■ **EXERCISE**
Of the entries below, restate word for word only the section that runs from the line with "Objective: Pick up" to the line with "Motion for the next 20", counting both ends.

■ **RECORDS PROVIDED**
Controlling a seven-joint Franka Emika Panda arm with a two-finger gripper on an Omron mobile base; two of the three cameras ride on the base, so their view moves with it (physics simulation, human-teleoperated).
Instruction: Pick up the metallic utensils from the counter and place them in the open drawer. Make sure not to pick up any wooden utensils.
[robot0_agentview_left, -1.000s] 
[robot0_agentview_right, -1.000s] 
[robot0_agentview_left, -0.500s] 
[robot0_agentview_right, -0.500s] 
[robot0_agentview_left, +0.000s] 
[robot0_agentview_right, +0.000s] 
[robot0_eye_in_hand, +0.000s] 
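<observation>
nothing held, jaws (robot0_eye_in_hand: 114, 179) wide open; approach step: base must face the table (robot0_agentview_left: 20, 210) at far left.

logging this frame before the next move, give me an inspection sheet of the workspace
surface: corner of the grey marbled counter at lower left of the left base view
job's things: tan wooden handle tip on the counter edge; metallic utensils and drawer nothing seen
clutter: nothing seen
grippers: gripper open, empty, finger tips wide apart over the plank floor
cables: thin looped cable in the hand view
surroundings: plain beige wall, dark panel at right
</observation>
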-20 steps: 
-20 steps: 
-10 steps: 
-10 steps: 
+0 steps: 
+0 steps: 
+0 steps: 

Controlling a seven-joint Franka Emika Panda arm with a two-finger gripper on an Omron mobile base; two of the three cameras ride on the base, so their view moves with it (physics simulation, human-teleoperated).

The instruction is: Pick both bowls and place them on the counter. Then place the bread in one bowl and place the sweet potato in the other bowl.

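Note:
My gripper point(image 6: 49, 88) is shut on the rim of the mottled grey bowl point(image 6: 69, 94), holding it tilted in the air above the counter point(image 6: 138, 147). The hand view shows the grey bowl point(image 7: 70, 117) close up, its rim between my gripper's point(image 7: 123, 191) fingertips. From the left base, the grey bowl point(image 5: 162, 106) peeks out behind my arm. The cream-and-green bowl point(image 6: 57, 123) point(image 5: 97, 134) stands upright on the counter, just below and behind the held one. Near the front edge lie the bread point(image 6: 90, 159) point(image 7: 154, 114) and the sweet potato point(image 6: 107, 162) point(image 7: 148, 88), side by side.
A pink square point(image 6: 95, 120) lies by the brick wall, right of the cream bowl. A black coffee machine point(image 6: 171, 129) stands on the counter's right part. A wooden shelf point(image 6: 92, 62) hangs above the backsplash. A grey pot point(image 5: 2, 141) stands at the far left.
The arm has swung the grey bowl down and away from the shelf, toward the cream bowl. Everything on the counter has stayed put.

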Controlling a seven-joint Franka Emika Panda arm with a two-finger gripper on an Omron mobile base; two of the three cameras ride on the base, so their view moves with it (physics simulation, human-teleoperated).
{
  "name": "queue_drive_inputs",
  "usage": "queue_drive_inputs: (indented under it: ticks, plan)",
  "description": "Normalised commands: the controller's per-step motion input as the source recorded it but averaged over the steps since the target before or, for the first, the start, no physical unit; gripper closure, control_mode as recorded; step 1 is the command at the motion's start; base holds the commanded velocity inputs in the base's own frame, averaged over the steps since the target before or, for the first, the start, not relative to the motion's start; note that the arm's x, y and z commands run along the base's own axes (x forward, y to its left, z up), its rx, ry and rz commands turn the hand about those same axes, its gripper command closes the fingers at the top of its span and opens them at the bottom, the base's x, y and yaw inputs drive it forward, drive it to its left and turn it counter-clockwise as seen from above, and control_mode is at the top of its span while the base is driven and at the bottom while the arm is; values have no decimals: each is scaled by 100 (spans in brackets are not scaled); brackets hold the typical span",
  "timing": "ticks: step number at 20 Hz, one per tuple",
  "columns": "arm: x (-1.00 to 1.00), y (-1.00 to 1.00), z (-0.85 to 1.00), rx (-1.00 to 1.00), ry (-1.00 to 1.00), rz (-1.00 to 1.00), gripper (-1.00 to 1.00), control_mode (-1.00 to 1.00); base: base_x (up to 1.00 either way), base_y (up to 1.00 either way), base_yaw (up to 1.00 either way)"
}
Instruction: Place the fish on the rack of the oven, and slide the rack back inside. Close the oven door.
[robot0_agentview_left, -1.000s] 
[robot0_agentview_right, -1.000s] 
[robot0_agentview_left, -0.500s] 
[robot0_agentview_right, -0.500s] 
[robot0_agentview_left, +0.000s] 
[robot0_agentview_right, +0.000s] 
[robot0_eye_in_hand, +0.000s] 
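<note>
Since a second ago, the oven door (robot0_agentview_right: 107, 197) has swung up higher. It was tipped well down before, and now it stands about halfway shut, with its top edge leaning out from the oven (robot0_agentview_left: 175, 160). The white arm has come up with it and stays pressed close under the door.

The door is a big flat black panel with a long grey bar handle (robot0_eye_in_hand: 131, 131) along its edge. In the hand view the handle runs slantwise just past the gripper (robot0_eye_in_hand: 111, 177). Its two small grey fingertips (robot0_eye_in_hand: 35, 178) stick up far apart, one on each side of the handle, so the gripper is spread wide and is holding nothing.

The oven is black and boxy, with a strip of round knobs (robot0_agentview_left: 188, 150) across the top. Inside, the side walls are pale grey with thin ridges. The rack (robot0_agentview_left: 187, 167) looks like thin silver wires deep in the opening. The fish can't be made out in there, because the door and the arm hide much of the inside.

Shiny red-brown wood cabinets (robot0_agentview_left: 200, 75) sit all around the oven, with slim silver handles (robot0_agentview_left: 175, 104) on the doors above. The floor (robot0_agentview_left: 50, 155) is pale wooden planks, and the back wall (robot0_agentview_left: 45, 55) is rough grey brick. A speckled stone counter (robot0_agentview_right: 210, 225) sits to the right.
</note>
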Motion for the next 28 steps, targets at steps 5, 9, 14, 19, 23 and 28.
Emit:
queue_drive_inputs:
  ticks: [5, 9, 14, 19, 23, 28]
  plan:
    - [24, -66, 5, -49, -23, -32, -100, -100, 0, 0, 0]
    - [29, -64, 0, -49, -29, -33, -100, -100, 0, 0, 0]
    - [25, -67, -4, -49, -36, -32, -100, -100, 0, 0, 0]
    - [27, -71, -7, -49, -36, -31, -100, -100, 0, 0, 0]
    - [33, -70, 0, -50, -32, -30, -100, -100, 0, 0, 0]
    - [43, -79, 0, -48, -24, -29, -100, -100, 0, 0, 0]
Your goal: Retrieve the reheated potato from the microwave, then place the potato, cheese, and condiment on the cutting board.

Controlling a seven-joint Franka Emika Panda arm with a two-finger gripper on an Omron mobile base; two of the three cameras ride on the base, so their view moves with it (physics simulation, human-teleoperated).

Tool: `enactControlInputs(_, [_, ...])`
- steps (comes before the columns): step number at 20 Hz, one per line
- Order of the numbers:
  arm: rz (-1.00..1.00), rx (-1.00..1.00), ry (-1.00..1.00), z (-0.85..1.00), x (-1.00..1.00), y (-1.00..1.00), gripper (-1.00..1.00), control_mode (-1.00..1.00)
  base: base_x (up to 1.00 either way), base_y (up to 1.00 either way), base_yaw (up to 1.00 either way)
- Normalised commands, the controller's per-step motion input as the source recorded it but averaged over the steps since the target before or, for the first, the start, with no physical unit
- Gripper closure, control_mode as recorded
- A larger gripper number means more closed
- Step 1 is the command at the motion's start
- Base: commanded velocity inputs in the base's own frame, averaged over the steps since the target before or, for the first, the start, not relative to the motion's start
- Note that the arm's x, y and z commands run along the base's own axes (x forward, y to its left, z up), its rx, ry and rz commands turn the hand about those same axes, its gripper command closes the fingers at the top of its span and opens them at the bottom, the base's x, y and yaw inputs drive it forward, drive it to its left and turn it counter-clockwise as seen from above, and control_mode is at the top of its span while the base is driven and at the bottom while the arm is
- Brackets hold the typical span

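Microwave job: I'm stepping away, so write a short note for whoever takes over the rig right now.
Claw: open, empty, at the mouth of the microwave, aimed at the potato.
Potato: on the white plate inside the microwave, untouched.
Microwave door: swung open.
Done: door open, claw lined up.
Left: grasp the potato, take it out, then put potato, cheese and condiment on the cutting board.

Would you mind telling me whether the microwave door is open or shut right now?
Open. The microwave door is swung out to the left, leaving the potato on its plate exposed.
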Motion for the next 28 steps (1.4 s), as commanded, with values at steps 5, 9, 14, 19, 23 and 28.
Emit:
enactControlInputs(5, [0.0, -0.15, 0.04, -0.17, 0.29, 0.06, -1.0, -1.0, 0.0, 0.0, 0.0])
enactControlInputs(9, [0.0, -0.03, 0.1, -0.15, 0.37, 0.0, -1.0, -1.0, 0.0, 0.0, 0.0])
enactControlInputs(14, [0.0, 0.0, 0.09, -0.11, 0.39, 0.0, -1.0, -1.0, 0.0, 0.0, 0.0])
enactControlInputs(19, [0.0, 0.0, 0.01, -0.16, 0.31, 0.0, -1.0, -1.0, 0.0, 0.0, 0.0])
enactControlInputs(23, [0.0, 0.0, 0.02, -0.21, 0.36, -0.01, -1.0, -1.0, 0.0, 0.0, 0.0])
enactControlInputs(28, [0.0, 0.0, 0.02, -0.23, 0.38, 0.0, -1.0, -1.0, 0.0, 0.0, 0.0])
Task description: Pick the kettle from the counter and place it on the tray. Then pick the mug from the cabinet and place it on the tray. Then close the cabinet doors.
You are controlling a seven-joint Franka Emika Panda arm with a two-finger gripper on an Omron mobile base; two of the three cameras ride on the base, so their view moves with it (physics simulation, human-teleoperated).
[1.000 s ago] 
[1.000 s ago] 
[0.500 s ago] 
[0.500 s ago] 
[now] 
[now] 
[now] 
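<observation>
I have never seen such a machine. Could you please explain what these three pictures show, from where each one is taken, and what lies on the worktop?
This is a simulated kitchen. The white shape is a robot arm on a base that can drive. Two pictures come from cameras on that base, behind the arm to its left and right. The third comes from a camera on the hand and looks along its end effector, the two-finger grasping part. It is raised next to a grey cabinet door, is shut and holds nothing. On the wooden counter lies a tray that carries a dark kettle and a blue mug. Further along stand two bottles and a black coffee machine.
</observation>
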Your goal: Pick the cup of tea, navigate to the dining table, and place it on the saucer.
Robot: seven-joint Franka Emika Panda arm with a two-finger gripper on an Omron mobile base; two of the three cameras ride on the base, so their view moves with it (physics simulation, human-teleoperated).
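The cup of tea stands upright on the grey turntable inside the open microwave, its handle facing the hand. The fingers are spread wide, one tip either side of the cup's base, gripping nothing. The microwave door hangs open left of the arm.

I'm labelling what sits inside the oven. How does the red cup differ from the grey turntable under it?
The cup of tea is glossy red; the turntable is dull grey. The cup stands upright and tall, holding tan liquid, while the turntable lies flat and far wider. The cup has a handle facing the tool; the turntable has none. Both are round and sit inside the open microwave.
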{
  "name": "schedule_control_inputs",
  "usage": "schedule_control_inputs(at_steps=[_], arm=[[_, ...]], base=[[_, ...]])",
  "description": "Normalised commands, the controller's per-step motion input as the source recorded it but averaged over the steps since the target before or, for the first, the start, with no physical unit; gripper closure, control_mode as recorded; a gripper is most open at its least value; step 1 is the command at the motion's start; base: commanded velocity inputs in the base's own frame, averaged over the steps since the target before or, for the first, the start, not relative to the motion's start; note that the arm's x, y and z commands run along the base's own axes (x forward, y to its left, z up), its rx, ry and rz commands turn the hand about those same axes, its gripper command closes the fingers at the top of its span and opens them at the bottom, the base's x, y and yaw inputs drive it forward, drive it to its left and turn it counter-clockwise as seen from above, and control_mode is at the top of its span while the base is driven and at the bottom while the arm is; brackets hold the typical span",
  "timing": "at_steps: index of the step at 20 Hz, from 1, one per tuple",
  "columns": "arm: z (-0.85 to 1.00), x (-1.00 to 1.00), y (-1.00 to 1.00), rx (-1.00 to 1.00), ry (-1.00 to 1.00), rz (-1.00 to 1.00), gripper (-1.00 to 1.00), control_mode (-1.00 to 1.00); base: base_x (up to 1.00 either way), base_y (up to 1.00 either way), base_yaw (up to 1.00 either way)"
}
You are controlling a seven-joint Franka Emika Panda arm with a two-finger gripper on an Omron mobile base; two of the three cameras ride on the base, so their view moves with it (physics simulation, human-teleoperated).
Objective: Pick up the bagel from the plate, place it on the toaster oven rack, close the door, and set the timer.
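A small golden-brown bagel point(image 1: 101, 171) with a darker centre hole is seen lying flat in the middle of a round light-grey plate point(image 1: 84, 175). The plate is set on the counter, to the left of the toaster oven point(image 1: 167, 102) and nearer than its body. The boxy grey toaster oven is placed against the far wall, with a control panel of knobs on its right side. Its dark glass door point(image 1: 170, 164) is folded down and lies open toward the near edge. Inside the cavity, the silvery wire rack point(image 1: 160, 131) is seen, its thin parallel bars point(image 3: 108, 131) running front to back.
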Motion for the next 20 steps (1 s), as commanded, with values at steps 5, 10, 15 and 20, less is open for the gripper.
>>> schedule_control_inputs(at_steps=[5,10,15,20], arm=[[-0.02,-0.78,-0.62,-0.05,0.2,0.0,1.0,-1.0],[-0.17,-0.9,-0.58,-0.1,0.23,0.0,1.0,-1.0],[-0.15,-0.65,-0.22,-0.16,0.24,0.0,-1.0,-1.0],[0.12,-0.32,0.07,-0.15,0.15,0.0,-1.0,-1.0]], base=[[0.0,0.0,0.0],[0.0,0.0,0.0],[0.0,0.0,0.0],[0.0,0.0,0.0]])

■ **SOLUTION FOR THIS TASK**
Objective: Pick up the bagel from the plate, place it on the toaster oven rack, close the door, and set the timer.
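A small golden-brown bagel point(image 1: 101, 171) with a darker centre hole is seen lying flat in the middle of a round light-grey plate point(image 1: 84, 175). The plate is set on the counter, to the left of the toaster oven point(image 1: 167, 102) and nearer than its body. The boxy grey toaster oven is placed against the far wall, with a control panel of knobs on its right side. Its dark glass door point(image 1: 170, 164) is folded down and lies open toward the near edge. Inside the cavity, the silvery wire rack point(image 1: 160, 131) is seen, its thin parallel bars point(image 3: 108, 131) running front to back.
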Motion for the next 20 steps (1 s), as commanded, with values at steps 5, 10, 15 and 20, less is open for the gripper.

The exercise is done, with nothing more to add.